Charles Spencer

Light in the dark

God, I hate this time of year.

issue 12 December 2009

God, I hate this time of year. Getting up in the dark in the morning, setting off to work in the dark in the late afternoon, then spending the evening sitting in the dark in the theatre are bad enough. But then there’s the cold, angular rain, stinging my face as I sit cowering in the porch nursing a roll-up, the office on the phone wanting yet another piece to fill the vast open spaces they so much dread between Christmas and the new year, and even dear Liz, this magazine’s saintly arts editor, wanting early copy because she’s already up to her ears with the yuletide bumper issue. It’s enough to make a cat spit and a theatre critic snarl.

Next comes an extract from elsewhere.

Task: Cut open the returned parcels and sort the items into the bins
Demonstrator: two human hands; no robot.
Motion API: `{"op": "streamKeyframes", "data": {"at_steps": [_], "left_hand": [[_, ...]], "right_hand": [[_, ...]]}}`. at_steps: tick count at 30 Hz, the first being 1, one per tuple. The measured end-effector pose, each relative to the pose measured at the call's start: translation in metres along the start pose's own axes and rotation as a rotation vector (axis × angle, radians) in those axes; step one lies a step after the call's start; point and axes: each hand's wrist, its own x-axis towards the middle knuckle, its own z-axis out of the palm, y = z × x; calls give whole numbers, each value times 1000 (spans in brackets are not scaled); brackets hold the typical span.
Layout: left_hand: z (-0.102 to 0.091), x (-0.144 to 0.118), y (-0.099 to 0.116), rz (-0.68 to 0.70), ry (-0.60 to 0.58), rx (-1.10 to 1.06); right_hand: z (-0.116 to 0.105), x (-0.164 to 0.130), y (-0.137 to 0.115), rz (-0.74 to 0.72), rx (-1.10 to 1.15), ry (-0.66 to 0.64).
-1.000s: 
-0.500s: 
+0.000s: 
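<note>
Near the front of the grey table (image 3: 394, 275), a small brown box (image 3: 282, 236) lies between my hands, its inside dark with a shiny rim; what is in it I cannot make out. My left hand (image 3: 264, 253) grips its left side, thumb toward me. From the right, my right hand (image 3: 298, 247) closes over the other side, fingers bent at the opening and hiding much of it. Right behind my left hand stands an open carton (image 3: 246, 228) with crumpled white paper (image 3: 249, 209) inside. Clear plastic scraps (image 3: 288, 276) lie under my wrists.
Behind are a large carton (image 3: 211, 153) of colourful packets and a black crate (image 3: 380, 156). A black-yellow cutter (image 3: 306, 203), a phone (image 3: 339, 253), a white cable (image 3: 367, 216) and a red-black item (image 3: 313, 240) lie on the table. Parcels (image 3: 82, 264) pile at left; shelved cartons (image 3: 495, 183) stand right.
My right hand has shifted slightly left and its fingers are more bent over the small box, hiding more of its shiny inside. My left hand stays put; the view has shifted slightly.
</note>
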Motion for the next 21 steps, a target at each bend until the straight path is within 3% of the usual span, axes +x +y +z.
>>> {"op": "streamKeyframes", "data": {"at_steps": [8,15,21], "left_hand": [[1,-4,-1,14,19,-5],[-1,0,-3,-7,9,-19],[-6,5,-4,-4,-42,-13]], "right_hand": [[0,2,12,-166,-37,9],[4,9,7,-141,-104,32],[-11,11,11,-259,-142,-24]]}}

But my role in this column is not to moan. It is to cheer you up, bring happiness into your lives by solving your Christmas present nightmares, as well as suggesting a few treats that you might like yourself. So I will relax my clenched teeth, risk another quick fag on the porch and return as a helpful little ray of sunshine.

That’s better. So on to the first problem. Teenagers — what the hell do you give them? The short answer is that it isn’t worth selecting something yourself. Whatever you choose won’t be cool enough. Indeed, it will by definition be uncool, even if it is something they really wanted, because you gave it to them.

Mercifully, HMV has come to the rescue here with a smart alternative to the old-fashioned record token. It’s a plastic card, which you load up with however much cash you think the recipient is worth. I get one from the Evening Standard for being a judge on its theatre awards and it’s a gift that makes me glow with pleasure. You can spend as little or as much as you like whenever you pop into any HMV shop, an Aladdin’s cave for kids as they sell not just CDs and DVDs but yoof-oriented books, cool T-shirts and computer games as well. Indeed, at our local HMV in Wimbledon they’ve even opened a rather groovy boutique cinema.

Teenagers love these cards because it’s like having their own credit card with the delicious bonus that there is no bill to pay at the end of the month. And, though the young are supposed to regard CDs as ridiculously old-fashioned these days, I’ve noticed that my 16-year-old son and his friends still prefer to buy albums they really want in physical form rather than downloading them. If you want to give something more tangible than a gift-card, I can reveal that the top album choices among 16-year-old middle-class boys this year is the new Muse album, The Resistance, and Kasabian’s West Ryder Pauper Lunatic Asylum. Just check they haven’t already got them.

For serious-minded adults, top-class classical music is now often ridiculously cheap as the cash-strapped record companies try to squeeze the last few pennies of profit out of old releases. Brilliant Classics has a splendid seven-disc set of the Amadeus Quartet in their youthful prime playing quartets by Haydn, Schubert and Brahms for a mere £17.99. A couple of years ago I paid twice that for the same recordings on a different label and it has given many hours of pleasure. Brilliant also has an amazing set of the pianist Alfred Brendel’s acclaimed early recordings in the Fifties and Sixties, a full 35 discs of them. The annotation is pathetic, but it’s a hell of a lot of music for £80 at Amazon and a mere 50 quid if you are able to get yourself to HMV’s flagship store in Oxford Street.

My favourite reissue label, however, is Avid, which puts out splendid CDs at knockdown prices featuring jazz, dance bands, easy listening, early rock’n’roll and popular singers. The artists range from Louis Armstrong to Noël Coward and from that great cornet player Muggsy Spanier to West End musical star Evelyn Laye. A double album in its Essential Collection range costs a mere £3.99 and you can order records, or request a catalogue, by phone (01923 281281) or by going online at avidgroup.co.uk. I have more than 60 of its albums in my collection and cherish them. The sound is usually excellent and postage is free.

For old hippies there are a couple of essential purchases this Christmas. Rhino has recently released Where the Action Is!, a superb and far from predictable four-CD set, chronicling the pop scene in Los Angeles from 1965–8 (£37 from Amazon). And there is a mighty nine-CD Grateful Dead box-set of their complete Winterland concerts in San Francisco in 1973. It costs a colossal £60 so I am hoping some kind fairy godmother will stuff it into my stocking this Christmas. Meanwhile have a cool Yule and a rockin’ new year.

Charles Spencer is theatre critic of the Daily Telegraph.